This disorder occurs secondary to an infection by Group A beta-hemolytic streptococci particularly M serotypes 1, 3, 5, 6, 14, 18, 19, and 24. This disease may manifest with symptoms of joint, heart, cutaneous, central nervous system, and subcutaneous tissue involvement. The most diagnostically useful symptoms are polyarthritis, carditis, subcutaneous nodules, Sydenham's chorea, and erythema marginatum.
The incidence of rheumatic fever developing after streptococcal pharyngitis is between 0.5 to 3%. Pyoderma or other streptococcal infections are not associated with the development of rheumatic fever. Prompt therapy for streptococcal pharyngitis does prevent the development of rheumatic fever.

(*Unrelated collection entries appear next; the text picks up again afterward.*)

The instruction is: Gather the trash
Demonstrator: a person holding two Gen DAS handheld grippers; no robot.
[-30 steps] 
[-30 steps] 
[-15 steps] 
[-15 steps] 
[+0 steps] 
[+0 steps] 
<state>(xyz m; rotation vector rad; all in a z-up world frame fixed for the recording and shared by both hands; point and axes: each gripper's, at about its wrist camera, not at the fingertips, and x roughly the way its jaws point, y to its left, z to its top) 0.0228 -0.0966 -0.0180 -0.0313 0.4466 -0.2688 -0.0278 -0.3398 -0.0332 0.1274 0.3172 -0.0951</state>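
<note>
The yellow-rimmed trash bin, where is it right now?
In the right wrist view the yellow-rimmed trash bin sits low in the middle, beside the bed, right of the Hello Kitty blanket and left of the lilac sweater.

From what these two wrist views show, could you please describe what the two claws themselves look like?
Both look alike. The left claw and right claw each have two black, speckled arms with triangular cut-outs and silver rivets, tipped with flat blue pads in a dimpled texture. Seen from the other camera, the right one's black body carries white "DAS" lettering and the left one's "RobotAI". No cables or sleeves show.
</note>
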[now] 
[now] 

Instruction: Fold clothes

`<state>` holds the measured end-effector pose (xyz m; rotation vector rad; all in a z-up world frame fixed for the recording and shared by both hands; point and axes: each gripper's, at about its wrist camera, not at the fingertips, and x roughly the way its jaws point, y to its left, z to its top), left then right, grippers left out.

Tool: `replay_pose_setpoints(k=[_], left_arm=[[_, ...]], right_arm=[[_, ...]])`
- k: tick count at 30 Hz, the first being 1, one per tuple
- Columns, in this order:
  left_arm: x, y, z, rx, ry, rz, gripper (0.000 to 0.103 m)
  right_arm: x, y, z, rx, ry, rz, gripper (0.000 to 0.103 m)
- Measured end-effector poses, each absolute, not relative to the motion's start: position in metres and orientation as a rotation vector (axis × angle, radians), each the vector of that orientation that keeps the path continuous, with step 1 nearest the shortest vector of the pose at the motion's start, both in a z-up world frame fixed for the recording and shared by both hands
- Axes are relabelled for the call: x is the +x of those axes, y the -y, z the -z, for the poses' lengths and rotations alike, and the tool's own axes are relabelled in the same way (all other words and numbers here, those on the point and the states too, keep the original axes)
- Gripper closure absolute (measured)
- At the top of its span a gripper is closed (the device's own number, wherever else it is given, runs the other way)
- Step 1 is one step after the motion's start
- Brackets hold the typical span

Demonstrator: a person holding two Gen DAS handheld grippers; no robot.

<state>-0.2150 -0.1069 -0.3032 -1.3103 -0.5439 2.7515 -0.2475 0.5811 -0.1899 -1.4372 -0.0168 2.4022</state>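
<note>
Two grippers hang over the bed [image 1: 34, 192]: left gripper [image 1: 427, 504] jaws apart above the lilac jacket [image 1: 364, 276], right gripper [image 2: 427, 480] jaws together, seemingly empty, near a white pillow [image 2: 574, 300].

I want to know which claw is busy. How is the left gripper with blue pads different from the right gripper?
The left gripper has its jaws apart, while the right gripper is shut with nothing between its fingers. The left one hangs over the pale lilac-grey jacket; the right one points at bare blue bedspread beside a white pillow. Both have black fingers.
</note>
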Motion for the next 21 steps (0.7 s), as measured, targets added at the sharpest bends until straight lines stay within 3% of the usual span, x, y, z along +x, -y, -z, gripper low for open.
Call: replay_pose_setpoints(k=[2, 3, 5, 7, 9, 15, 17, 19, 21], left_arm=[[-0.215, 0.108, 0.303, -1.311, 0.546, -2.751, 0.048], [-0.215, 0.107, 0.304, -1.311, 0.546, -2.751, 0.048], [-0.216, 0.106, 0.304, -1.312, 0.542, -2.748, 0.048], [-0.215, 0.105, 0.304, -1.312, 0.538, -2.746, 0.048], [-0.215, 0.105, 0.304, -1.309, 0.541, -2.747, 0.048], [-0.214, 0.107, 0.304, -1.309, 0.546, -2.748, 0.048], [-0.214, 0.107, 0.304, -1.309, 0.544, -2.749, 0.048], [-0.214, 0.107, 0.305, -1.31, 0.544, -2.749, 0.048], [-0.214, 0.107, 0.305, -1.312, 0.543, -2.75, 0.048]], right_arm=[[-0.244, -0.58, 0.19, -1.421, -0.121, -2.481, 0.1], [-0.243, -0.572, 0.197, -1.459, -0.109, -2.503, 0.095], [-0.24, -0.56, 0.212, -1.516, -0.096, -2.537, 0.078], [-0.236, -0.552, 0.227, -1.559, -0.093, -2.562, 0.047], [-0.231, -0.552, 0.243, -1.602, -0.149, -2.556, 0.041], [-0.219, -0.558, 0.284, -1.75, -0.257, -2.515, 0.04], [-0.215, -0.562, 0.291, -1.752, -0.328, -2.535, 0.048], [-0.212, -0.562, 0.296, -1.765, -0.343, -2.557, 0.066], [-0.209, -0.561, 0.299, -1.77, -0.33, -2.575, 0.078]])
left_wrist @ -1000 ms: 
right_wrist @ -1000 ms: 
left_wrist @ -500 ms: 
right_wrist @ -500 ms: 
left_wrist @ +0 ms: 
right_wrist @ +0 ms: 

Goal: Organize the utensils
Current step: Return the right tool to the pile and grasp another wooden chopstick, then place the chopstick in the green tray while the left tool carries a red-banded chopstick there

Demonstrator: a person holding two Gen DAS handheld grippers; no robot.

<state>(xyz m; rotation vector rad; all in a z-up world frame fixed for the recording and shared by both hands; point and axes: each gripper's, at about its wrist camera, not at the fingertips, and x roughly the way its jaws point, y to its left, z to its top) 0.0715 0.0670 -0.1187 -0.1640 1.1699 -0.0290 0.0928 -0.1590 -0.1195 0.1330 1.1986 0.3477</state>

A migratory polyarthritis affecting the large joints (knees, ankles, elbows, and shoulders) is the most frequent initial symptom and occurs in 85 to 95% of cases. The arthritis usually resolves in one joint as it moves to another; however, the arthritis may be persistent and involve multiple joints at once. The arthritic symptoms are transient, lasting from 2 to 4 weeks and are very sensitive to salicylates. Patients afflicted with several repeat acute episodes may develop Jaccoud's arthropathy.
Cardiac involvement is considered an ominous finding and is described in 30 to 90% of cases. Symptoms include valvular damage (most notably mitral stenosis although other valve lesions such as mitral regurgitation and aortic insufficiency may be involved), tachycardia which is disproportionate to the level of fever and persists during sleeping, congestive heart failure, cardiomegaly, pericarditis, and conduction disturbances. Electrocardiographic changes include prolongation of the P-R interval and extrasystoles; however, these changes are so frequent, that they are not considered consistent with carditis unless there is associated cardiomegaly or murmurs present.
The development of Sydenham's chorea occurs late in the disease course often weeks or months after the initial streptococcal infection. The onset is gradual and manifests initially as emotional liability. This is followed by the development of abrupt, short, nonrhythmic involuntary movements, incoordination, weakness, and grimacing. Other neurologic symptoms include difficulty maintaining posture and a propensity to pronate the hands. Findings may be unilateral or bilateral and tend to disappear while the patient is sleeping.
When subcutaneous nodules are a symptom of disease, they tend to be located on the extensor surfaces of the elbows and forearms. The nodules may persist for approximately 4 weeks.
The characteristic rash of rheumatic fever is termed erythema marginatum. It is a nonpruritic rash which spares the face and involves the trunk and extremities. The rash is characterized by its reddish pink rim which extends outward leaving behind a blanching interior. The rash usually appears when the disease is acute.
Associated lab abnormalities include elevated ESR and CRP. Often tests used to indicate either current or previous infection (throat cultures or antistreptolysin O, antihyaluronidase and anti-DNAase B titers, respectively) are positive. The differential diagnosis is extensive and includes other causes of polyarthritis. The diagnosis is established clinically based on the presence of the Jones criteria.
Therapy is directed at the underlying streptococcal infection. Benzathine penicillin G administered intramuscularly in a single dose (600,000 units in children and 1,200,000 units in adults) or oral phenoxymethyl penicillin (250,000 units QID for 10 days) are most effective. Erythromycin is an acceptable alternative in penicillin allergic patients. Symptomatic therapy for arthritis entails salicylates. Once the acute phase has subsided, secondary prophylaxis with monthly penicillin therapy (Benzathine penicillin G 1,200,000 units IM) should be administered. Since the incidence of recurrence is highest during the 5 years immediately following the initial acute episode, prophylaxis should continue for at least this length of time or until patients reach 18 years of age.